Mfap2^-/- aggravates, while ovMfap2 attenuates liver fibrosis in the BDL mouse model. Mfap2^-/-, Mfap2^+/+, Null, or ovMfap2 mice underwent BDL for fourteen days. (A) Schematic diagram illustrating BDL-induced liver fibrosis in Mfap2^+/+ and Mfap2^-/- mice. (B, C) IHC and qPCR analyses of MFAP-2 (Mfap2) (n = 5/group). (D) Sirius Red staining and IHC analysis of COL1 (n = 5/group). (E, F) Immunoblotting analysis of COL1, COL3, α-SMA, and FA signaling markers (n = 5/group). (G) Multiplex IF staining of Talin-1 (green), α-SMA (red), Desmin (grey), and DAPI (nucleus, blue).
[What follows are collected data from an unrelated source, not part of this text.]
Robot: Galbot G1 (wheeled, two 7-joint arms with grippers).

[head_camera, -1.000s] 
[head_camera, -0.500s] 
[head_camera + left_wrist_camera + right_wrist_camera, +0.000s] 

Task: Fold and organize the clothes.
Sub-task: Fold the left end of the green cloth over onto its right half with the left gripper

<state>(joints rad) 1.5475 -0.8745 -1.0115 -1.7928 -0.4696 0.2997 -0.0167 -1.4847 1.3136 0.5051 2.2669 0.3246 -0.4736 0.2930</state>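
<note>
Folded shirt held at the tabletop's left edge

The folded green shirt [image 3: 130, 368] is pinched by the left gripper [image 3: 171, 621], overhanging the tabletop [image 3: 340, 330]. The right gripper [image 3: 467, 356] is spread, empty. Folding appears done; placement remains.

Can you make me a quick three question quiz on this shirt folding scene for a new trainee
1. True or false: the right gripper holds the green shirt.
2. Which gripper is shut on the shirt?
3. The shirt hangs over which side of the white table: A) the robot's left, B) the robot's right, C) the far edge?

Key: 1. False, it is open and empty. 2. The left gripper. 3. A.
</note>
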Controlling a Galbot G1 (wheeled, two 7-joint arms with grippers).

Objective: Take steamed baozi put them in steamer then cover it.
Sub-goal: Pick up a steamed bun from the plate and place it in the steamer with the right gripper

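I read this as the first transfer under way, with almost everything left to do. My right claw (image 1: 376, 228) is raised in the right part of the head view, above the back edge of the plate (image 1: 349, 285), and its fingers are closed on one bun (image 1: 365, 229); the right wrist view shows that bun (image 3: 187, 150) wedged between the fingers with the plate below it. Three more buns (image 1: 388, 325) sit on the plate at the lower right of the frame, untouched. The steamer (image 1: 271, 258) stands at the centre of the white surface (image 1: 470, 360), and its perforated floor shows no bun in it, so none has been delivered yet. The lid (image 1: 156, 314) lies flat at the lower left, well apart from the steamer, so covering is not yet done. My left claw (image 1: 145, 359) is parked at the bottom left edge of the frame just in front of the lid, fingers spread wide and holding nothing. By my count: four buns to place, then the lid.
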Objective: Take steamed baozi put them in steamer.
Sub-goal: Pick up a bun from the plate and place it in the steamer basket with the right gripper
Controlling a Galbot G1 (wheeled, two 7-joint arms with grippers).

Co-localization of Talin-1 and α-SMA is indicated in yellow. (H) Schematic diagram illustrating BDL-induced liver fibrosis in Null and ovMfap2 mice. (I, J) Immunofluorescent staining of MFAP-2 (red) and qPCR analysis of Mfap2 (n = 5-7/group). (K) Sirius Red staining and IHC analysis of COL1 (n = 5-7/group). (L) Immunoblotting analysis of COL1, COL3, α-SMA, and FA signaling markers (n = 5-7/group). (M) Multiple IF staining of Talin-1 (green), α-SMA (red), Desmin (grey), and DAPI (nucleus, blue). Co-localization of Talin-1 and α-SMA is shown in yellow. Data are expressed as mean ± SEM. *p < 0.05, **p < 0.01, ***p < 0.001. ns: not significant.